A roundup of sorts of news about Atlantis over the past couple of weeks ... we begin with the incipit of a piece in Nature:

"There occurred violent earthquakes and floods. And in a single day and night of misfortune... the island of Atlantis disappeared in the depths of the sea."

This account, written by Plato more than 2,300 years ago, set scientists on the trail of the lost city of Atlantis. Did it ever exist? And if so, where was it located, and when did it disappear?

In a recent paper in Geology, Marc-Andre Gutscher of the European Institute for Marine Studies in Plouzané gives details of one candidate for the lost city: the submerged island of Spartel, west of the Straits of Gibraltar.

The top of this isle lies some 60 metres beneath the surface in the Gulf of Cadiz, having plunged beneath the waves at the end of the most recent ice age as melting glaciers caused the sea level to rise.

Geological evidence has shown that a large earthquake and a tsunami hit this island some 12,000 years ago, at roughly the location and time indicated in Plato's writings.

Gutscher has surveyed this island in detail, using sound waves reflected off the sea floor to map its contours1. His results bring mixed news to Atlantis hunters.


... more. The article definitely has to be read in conjunction with Kris Hirst's (About's Archaeology Guide) cogent comments and Gutscher's response therein.

Elsewhere, the World Peace Herald has a bit on that Atlantis Conference:

Researchers are no closer to finding the location of the lost city of Atlantis, saying they are confused by Plato's account of its disappearance.

Plato, more than 2,300 years ago, wrote Atlantis disappeared into the ocean in just one day after violent earthquakes and floods.

During a conference of Atlantis researchers held earlier this month in Malta, Marc-Andre Gutscher of the European Institute for Marine Studies, noted Egyptians who told Plato the Atlantis story may have used a different definition of "years," meaning the destruction of Atlantis occurred more recently than thought.

The conference reached no firm conclusions. But researchers did agree on 24 criteria a geographical area must satisfy to qualify as a site where Atlantis could have existed.

The criteria include the existence of: hot springs, northerly winds, elephants, enough people for an army of 10,000 chariots and a ritual of bull sacrifice.

Geologist Floyd McCoy of the University of Hawaii-Kaneohe said most of Plato's description of Atlantis is ambiguous and open to interpretation, Nature reported.

McCoy told the conference, "With the information we have from the ancient text, it may never be found -- if indeed it ever existed."

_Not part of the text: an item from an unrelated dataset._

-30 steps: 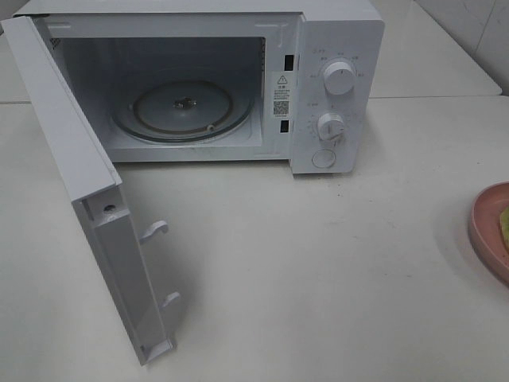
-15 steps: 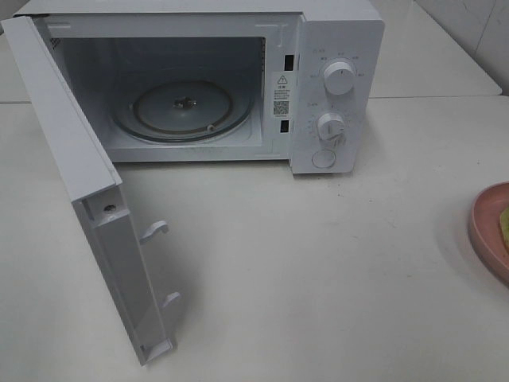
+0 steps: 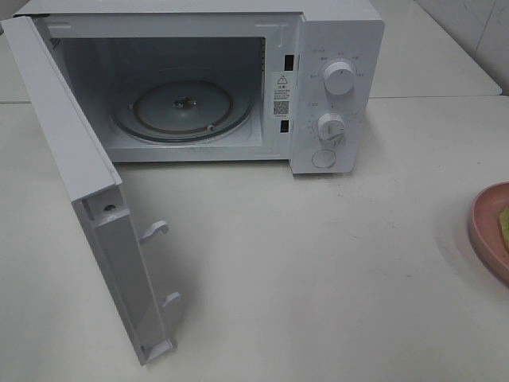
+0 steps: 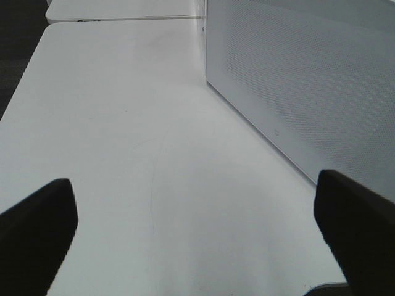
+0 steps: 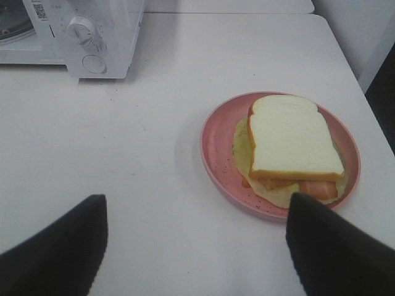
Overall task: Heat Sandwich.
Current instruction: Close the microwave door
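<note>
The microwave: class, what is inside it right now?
Inside the microwave only a round glass turntable shows, with nothing on it. The open door hides the cavity's near left corner.

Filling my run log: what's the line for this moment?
white microwave door open | bread sandwich on round pink plate | left gripper open | right gripper open, empty

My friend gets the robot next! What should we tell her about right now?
Left gripper: open, holding nothing, over the table beside the microwave door.
Right gripper: open, holding nothing, above the table near the pink plate.
Sandwich: on the plate, right of the microwave.
Done: door open, turntable bare.
Left: put the plate and sandwich inside, shut the door, start heating.
</note>
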`<action>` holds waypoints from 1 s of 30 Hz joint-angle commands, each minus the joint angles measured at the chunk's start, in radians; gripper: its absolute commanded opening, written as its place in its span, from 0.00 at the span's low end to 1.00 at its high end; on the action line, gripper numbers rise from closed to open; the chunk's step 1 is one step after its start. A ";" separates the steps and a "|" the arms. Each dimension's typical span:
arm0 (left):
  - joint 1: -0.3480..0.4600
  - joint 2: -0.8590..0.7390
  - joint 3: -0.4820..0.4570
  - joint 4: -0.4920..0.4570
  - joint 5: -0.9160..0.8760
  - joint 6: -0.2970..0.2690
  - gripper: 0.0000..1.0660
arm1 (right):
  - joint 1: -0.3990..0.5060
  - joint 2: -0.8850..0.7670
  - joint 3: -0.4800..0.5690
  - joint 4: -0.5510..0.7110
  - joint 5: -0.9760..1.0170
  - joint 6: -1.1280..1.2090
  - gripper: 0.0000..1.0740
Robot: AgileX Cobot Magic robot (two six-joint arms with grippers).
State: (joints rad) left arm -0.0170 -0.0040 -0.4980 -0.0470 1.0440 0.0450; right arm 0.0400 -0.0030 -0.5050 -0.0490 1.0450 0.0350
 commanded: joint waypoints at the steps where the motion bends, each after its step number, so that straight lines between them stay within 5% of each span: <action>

And, alas, the poorly-translated press releases continue ... here's just the incipit:

The expedition is directed by specialist the investigating outstanding and in languages and writings of the antiquity, Spanish-Cuban Georgeos Diaz-Montexano(1), President Founded Emeritus of the rising "Scientific Atlantology International Society" (S.A.I.S.), and creator of the Proto-genesis project. Between his objectives it is the confirmation of revealers and enigmatic data found in several texts of the antiquity.

The old authors and the Atlantis

The Spanish-Cuban investigator and scriptologist Georgeos Diaz-Montexano has made very revealing discoveries that they allow to guarantee his thesis on the possible existence of an historical substrate in the story of Plato on the Island or Atlantis Peninsula or Atlantis, the one that would be according to Georgeos Diaz, in some point between the Straits of Gibraltar, the Gulf of Cádiz, the coasts of Morocco, and the Madeira Islands like possible more remote point. In their intellectual effort for to decipher definitively the enigma of the Atlantic civilization that Plato denominated with that same name, Diaz-Montexano has been able to find several references of other authors classic, previous to Plato, who give to faith of the existence of an island or peninsula that like the Atlantis Island was located just in front of the Straits of Gibraltar between Gadira or Gades, the present Cádiz, and the Atlas or coasts of Morocco.